D'autre part, pour une meilleure efficacité et une réflexion élargie, il semble important de favoriser les échanges d'information entre la direction nationale et les structures locales. Comment formaliser une représentation des sections dans la direction nationale et la désigner démocratiquement ?
Par ailleurs, le travail militant dans les diverses instances se fait de plus en plus fréquemment dans un cadre fédéral, actuellement peu défini. L'article 11 des statuts de la FSU prévoit le cas, sans précision : « Elles [les sections départementales FSU] favorisent, à cet effet, la création et l'existence de structures fédérales locales et s'efforcent de les associer à la vie fédérale départementale. ». Comment aider à développer ce travail fédéral, impliquant dans notre champ principalement le SNASUB, le SNCS, le SNEP (et parfois le SNETAP), à l'interne des établissements et entre établissements lorsque nécessaire, et à le rapprocher des structures fédérales pour une meilleure prise en compte par la FSU des enjeux dans l'enseignement supérieur et la recherche ?
Enfin, la FSU a des mandats fédéraux d'unification syndicale, notamment de rapprochement avec la CGT et Solidaires 2 : comment les déclinons-nous au niveau de l'enseignement supérieur et de la recherche ?
Notes:
1Établissement public à caractère scientifique, culturel et professionnel
2Congrès du Mans, 2016, Thème 4, I-3-c : Nous nous situons dans une démarche qui propose aux organisations et aux salarié-es qui le souhaitent de débattre ensemble, à tous les niveaux, de la construction d’un nouvel outil syndical et des étapes qui peuvent y conduire, permettant une avancée vers l’unification du syndicalisme.
La FSU s’engage dans cette dynamique sur la base d’objectifs clairs : il s’agit de contribuer, dans le respect de l’indépendance syndicale, au développement d’un syndicalisme de lutte et de transformation sociale progressiste, à vocation majoritaire, porteur de propositions offensives et novatrices, attaché à construire les mobilisations et les rapports de force nécessaires pour faire aboutir ses revendications.

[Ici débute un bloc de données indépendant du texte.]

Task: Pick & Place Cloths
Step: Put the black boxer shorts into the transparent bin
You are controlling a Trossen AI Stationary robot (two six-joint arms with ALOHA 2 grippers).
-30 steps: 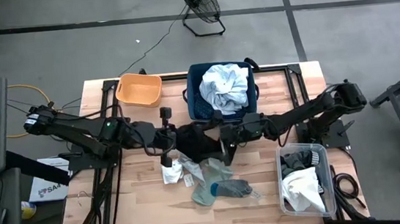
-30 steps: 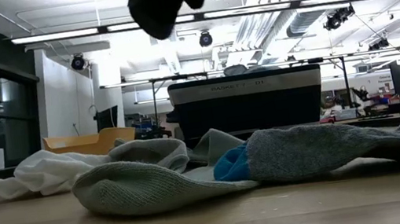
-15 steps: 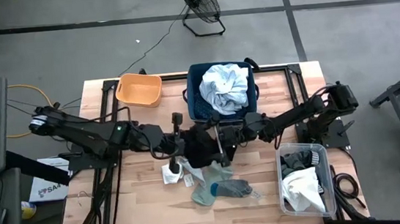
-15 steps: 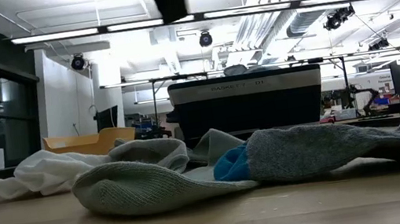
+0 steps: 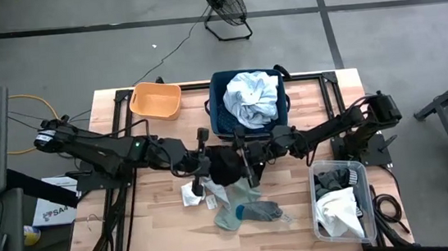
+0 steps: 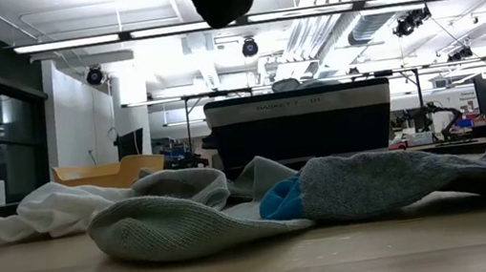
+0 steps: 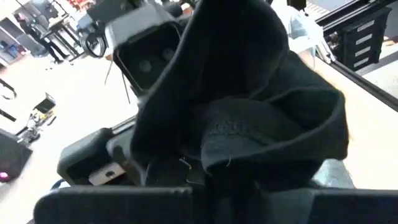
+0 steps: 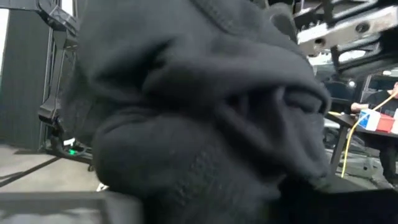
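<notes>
Both arms have drawn in to mid-counter since a second ago, the right gripper (image 5: 243, 156) closing in on the black garment (image 5: 224, 163) held aloft between them. Left gripper (image 5: 203, 160): pinching that garment, lifted off the counter (image 5: 168, 230). Right gripper: touching the same bundle from the opposite side; finger state cannot be told. Grey-green socks (image 6: 328, 191) and white piece (image 6: 51, 208): lying on the counter below. Pale shirt (image 5: 252, 96): in the navy bin (image 5: 220, 113).

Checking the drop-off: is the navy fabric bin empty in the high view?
No, a pale blue-white shirt lies crumpled inside the navy fabric bin, filling most of it.
</notes>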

A cet effet, la FSU entend poursuivre et accentuer son travail avec la CGT et Solidaires, sans mettre de limites sur les forces qui pourront participer à cette construction. Cette démarche doit être appliquée à tous les échelons de la vie syndicale, du national au local, de l’interprofessionnel au catégoriel. Elle articule la mise en place de formes d’actions unitaires et d’un travail d’analyse et d’initiative communs (formation, documents communs, initiatives en direction des autres OS…) Elle peut se concrétiser par une forme d’association entre nos structures syndicales.
C’est par un travail intersyndical, inter fédéral régulier, à tous les niveaux, mais notamment au plus près du terrain, sur des dossiers concrets, en lien permanent avec la recherche d’action commune, que nous arriverons à dépasser les différences d’appréciation, les réticences, les a priori et à construire du commun. Cela passe par un travail à des collaborations entre organisations, plus étroites et plus permanentes, en avançant avec celles qui le souhaitent, sans exclure quiconque. Cela nécessite notamment d’impulser à tous les niveaux un débat sur les enjeux auxquels le syndicalisme est confronté dans notre pays, ses pratiques, ses stratégies. Les initiatives doivent se poursuivre et se multiplier, la construction de revendications communes et de coopérations pérennes doivent s’intensifier. Cela peut passer par l’élaboration d’un corpus revendicatif commun.